With a new year comes new strategies for businesses and other organizations. A significant area of focus in 2022 will have to be cybersecurity, but what are the implications for that?
There are a lot of businesses, particularly smaller ones, that don’t have any cohesive cybersecurity strategy at all. They realize it’s something they’ll have to focus on to protect their interests and remain competitive going forward.
The following are some of the priorities that specifically businesses should consider in the upcoming year regarding cybersecurity.
Hybrid Workforce Security
In the spring of 2020, the world changed. People were forced to work remotely due to pandemic shutdowns. The plan, at least from employers’ perspective, was that they’d bring workers back to the office.
That’s proving to be a challenge. Not only are we continuing to contend with waves of COVID-19, but employees also don’t want to go back to traditional work environments.
A lot of employers, rather than going completely remote or entirely in-office, are finding the best solution is a hybrid environment. That means different challenges for cybersecurity, however.
Hybrid work requires a different balance of security and productivity.
2021 was more about the fundamentals of securing a remote workforce. 2022 will be the year of looking for new opportunities and processes.
People who head up cybersecurity initiatives will be thinking about how they can best meet the needs of a workforce that’s constantly fluctuating between being remote and in-office.
Simple But Effective Threats
We tend to think about cybersecurity as something highly technical and complex. In many ways, it is, but analysts are predicting 2022 is going to be a year where simplicity leads to the worst breaches.
The prevalent threats often involve lapses in human judgment rather than some highly technical scheme. In a rush to try and be forward-thinking with cybersecurity, sometimes the fundamentals are overlooked.
2022 will be about dealing with increasingly complex environments but doing so in a way that first targets the fundamentals.
Privacy Law Implications
Even small businesses need to keep an eye on privacy laws. Analysts believe by the end of 2023, privacy laws will encompass the personal information of 75% of the global population.
GDPR was the first sweeping legislation of its kind, but it’s been quickly followed up by others, including the California Consumer Privacy Act (CCPA). There’s also the Brazilian General Personal Data Protection Law.
These won’t be the last of the laws and regulations of this type.
When you own a business, you will have to manage different data protection laws depending on where you’re operating.
You’re also going to have to be direct with your customers in letting them know the type of data you collect and how you use it once you have it.
Businesses are likely going to work to automate their privacy management systems so they can standardize how they do things in this area and then adjust as needed depending on the jurisdiction.
Dealing with Visibility Issues
We touched on this a bit above when talking about remote and hybrid work, but a growing challenge in cybersecurity right now is how to regain centralized visibility. IT departments are working on building out infrastructures that allow them to see all the devices and services that are foundational to remote and hybrid work.
Monitoring and threat detection are considerable challenges to solve in these areas.
There’s no security without visibility. Additionally, a lot of businesses during the start of the pandemic scrambled to deploy new software and resources for business continuity. However, they didn’t necessarily have time to integrate them into security workflows, so now is the time to start doing that.
It’s more of a time to stop looking at survival and start looking at strategies for cybersecurity.
Exploitation of Supply Chain Issues
A point of weakness that will need to be considered in the new year will be supply chains. Bad actors may take advantage of supply chain issues, much as they did during the pandemic as far as preying on health fears.
For example, cyberattacks could take advantage of consumer and business desperation to get products.
Embracing Zero Trust
As we move forward in our current environment, it’s going to get to a point where Zero Trust is no longer for enterprise organizations or something theoretical. Zero Trust security architecture will be a must-have for businesses of all sizes.
In May 2021, President Biden issued an executive order calling for Zero Trust security in federal environments.

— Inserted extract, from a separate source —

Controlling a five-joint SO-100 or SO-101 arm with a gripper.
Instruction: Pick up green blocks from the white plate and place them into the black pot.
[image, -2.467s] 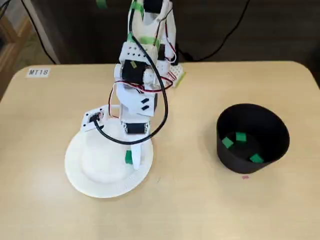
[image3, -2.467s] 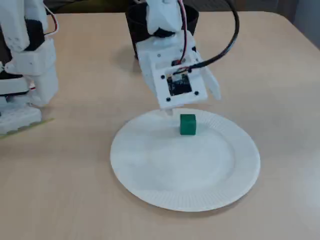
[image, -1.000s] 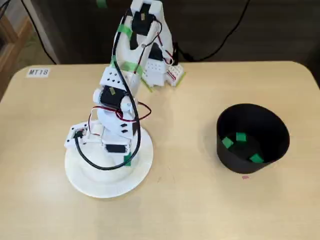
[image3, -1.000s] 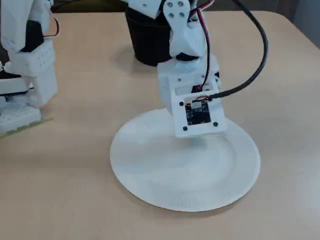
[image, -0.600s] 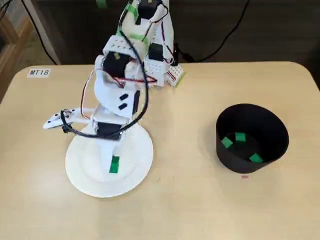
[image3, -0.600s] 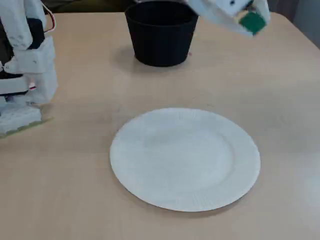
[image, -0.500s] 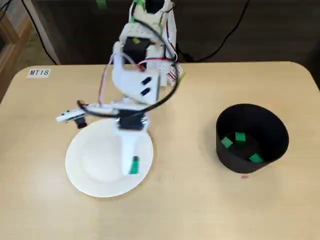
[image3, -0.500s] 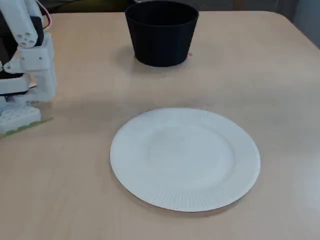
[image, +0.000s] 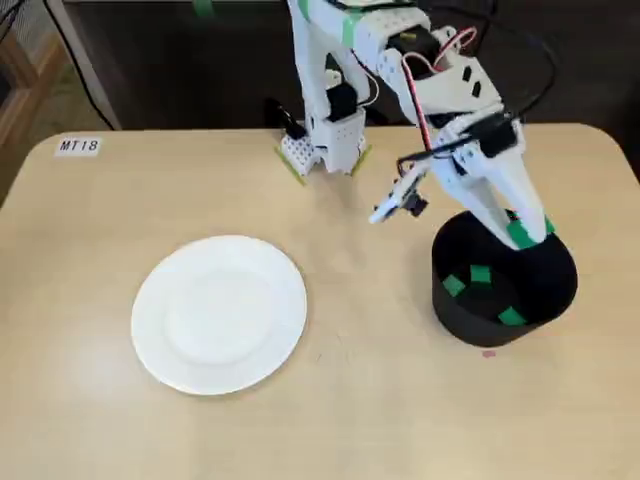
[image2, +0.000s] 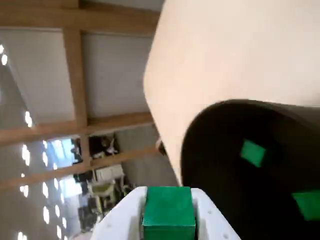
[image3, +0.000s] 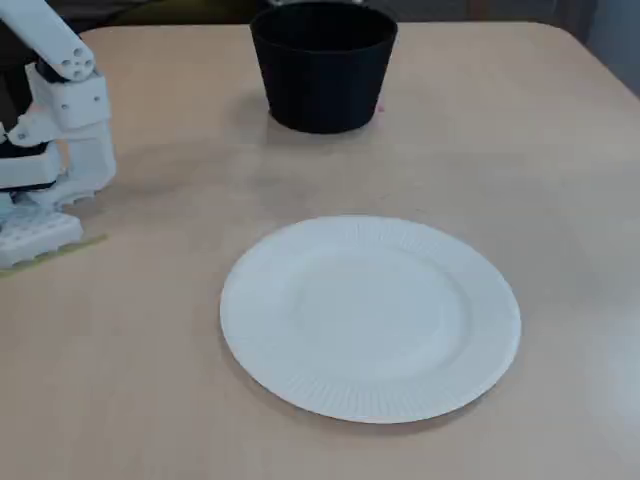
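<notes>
In a fixed view my gripper (image: 524, 232) hangs over the black pot (image: 549, 291), shut on a green block (image: 521, 234). The wrist view shows that green block (image2: 168, 213) pinched between the white fingers (image2: 210, 220), with the black pot (image2: 210, 165) just beyond. Three green blocks lie on the pot's floor (image: 481, 273); two of them show in the wrist view (image2: 252, 152). The white plate (image: 219, 312) sits bare at the table's left, and in another fixed view the white plate (image3: 370, 315) also holds nothing. There the black pot (image3: 322, 65) stands at the far edge and the gripper is out of frame.
The arm's base (image: 325, 145) stands at the table's back edge, with its base (image3: 45, 150) at the left in another fixed view. A label reading MT18 (image: 77, 145) is stuck at the back left corner. A small pink mark (image: 489, 353) lies in front of the pot.
The gripper closed on the last green block on the plate, lifted it and swung right across the table to above the pot. The plate now holds nothing.
</notes>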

The idea of Zero Trust is that no traffic should be trusted, even if that traffic comes from authenticated users.
Zero Trust requires cybersecurity teams to shift their thinking about network access completely.
Teams will not only gain a better understanding of the underpinnings of Zero Trust in 2022 but will also start to implement those methodologies.
There are so many challenges on the macro level right now that businesses are dealing with. The supply chain is just one example. Employers also have a tremendously difficult time hiring employees, let alone skilled technical workers.
If you have people on your team currently who could be developed and upskilled, it’s time to start thinking about investing in those initiatives.
Maybe your team has the technical skills, and they need to develop the soft skills to better communicate across departments and break down siloes. Whatever it is, you’re likely to have to rely on looking internally to fill your skills gaps for the foreseeable future.
Business leaders are increasingly willing to invest in cybersecurity, but your team needs to have both the hard and soft skills to convey to them why projects are essential. Security and IT teams are likely to become a more integral part of overall decision-making in many organizations. Using more security automation will fill in some gaps, but still, employee development needs to be prioritized across the board.